The proposal aims to boost the earnings of people living in both cities and countryside areas, including farmers. This would be achieved through measures like providing job assistance programs and maintaining the current unemployment benefits policies.

Song highlighted that "these issues probably require strategies spanning multiple years instead of solutions that can be implemented within a few months. It’s reassuring that policymakers are approaching these topics with a clear-headed perspective, which ought to facilitate the long-term shift towards an economy more reliant on consumer spending."

I would prefer to go with the saying "Rome wasn't built in a day." What do you make of that?

As the saying goes, Rome wasn’t constructed overnight—and neither was BYD’s rise or China's leadership in electric vehicles. Many significant Chinese policies require considerable time to yield results, and this document lays down foundations for the future growth of the consumer sector,” Song commented.
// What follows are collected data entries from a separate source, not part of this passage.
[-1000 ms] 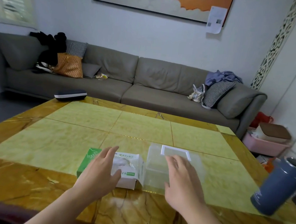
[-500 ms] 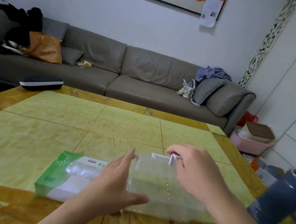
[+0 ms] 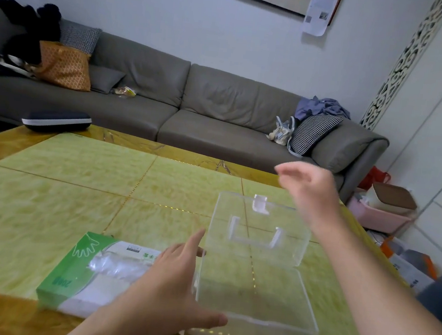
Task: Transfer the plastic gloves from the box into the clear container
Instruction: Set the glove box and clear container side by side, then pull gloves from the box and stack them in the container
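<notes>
Plastic gloves (image 3: 119, 265): a crumpled clear bunch seen in the top opening of the green and white box (image 3: 71, 282), laid flat on the tabletop (image 3: 47, 198)
Clear container (image 3: 255, 293): set just right of the box, its lid (image 3: 260, 226) raised upright at the far edge
Left hand (image 3: 171, 290): fingers straight, laid against the container's left wall and near corner, nothing gripped
Right hand (image 3: 310, 190): blurred, held in the air beyond the lid, fingers loosely spread, nothing held
Grey sofa (image 3: 193, 104): placed behind the tabletop
</notes>
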Tool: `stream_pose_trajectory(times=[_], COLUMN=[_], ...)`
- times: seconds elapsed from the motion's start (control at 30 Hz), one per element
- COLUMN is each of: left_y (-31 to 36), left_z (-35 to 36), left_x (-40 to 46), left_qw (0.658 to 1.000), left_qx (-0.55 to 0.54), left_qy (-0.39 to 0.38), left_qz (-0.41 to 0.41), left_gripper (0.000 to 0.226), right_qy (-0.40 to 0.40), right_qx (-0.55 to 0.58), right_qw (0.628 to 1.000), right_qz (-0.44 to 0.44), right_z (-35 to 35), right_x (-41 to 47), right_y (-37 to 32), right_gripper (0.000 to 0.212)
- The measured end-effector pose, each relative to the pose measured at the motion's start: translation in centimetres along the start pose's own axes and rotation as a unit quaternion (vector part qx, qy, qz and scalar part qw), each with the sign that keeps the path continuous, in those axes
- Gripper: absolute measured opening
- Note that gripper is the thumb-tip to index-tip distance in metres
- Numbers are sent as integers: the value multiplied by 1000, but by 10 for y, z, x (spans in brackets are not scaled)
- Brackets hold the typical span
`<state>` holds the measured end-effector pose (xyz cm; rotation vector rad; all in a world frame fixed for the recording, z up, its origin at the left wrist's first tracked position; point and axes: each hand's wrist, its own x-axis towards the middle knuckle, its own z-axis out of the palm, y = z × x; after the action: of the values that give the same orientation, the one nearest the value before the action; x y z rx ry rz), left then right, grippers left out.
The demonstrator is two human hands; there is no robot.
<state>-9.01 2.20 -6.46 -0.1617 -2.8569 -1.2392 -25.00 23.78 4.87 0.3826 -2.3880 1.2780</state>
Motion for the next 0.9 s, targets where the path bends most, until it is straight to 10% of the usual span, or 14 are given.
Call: stream_pose_trajectory(times=[0.1, 0.37, 0.63, 0.9], left_y=[5, 11, -34, -58], left_z=[1, -3, -77, -79], left_x=[-2, -14, -39, -43], left_qw=[1000, 996, 983, 972], left_qx=[9, 83, 156, 202], left_qy=[8, -22, 87, 97], left_qz=[-7, 10, -36, -75], left_gripper=[142, 148, 24, 17], right_qy=[85, -126, -122, -141], right_qx=[-38, -161, -199, -205], right_qw=[994, 979, 971, 964], right_qz=[-61, 6, -42, -96], right_z=[-4, 39, 45, 65], right_x=[-31, -132, -140, -150], right_y=[-7, 37, 16, -23], right_gripper=[25, 34, 29, 26])
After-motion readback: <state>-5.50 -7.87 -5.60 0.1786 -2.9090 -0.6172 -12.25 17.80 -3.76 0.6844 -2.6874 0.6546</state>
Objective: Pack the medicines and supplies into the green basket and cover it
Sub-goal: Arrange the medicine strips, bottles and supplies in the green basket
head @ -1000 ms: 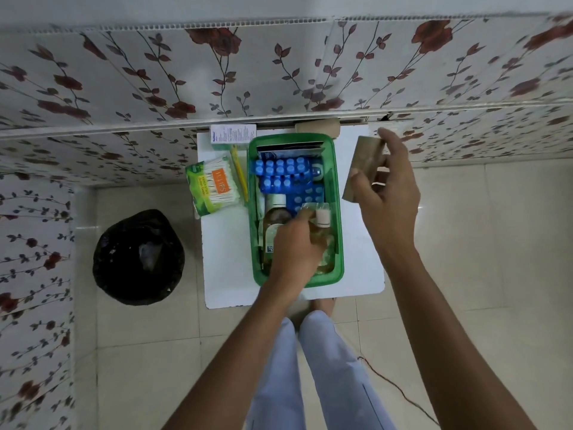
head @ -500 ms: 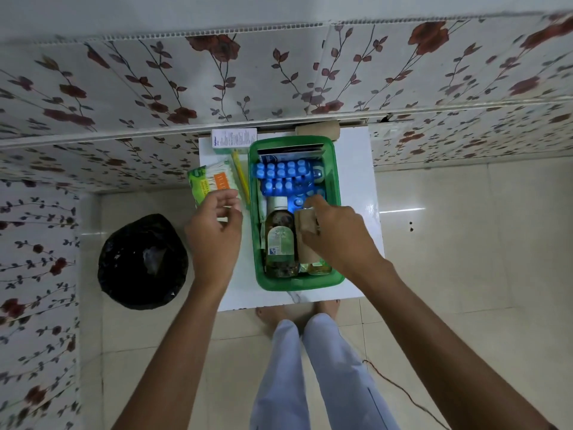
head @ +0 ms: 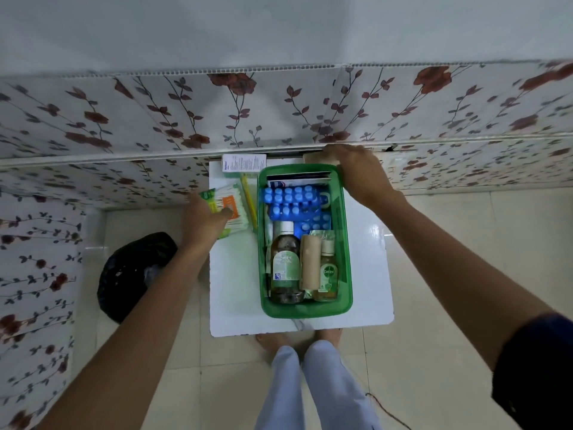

In March, Shen Danyang, who leads both the drafting team for the Government Work Report and serves as the director of the State Council Research Office, stated that due to potential new disruptions to international trade, China needs to concentrate more on stimulating internal consumption. According to him, this shift was recommended by Chinese policy makers.

At their yearly parliamentary session in January, Chinese officials committed to issuing an extra 300 billion yuan (approximately $41.45 billion) in ultra-long special government bonds aimed at bolstering consumer subsidies.

Richard Harris, who leads Port Shelter Investment Management as CEO, spoke with 's "". Squawk Box Asia that Chinese authorities truly need to concentrate on resolving issues within their domestic economy.

"The authorities are committed to boosting the economy, steadfast in keeping it running, and despite potential problems on the export front, they remain resolute in reviving the domestic market. They have no choice but to do so," Harris stated.

— Anniek Bao contributed to this report.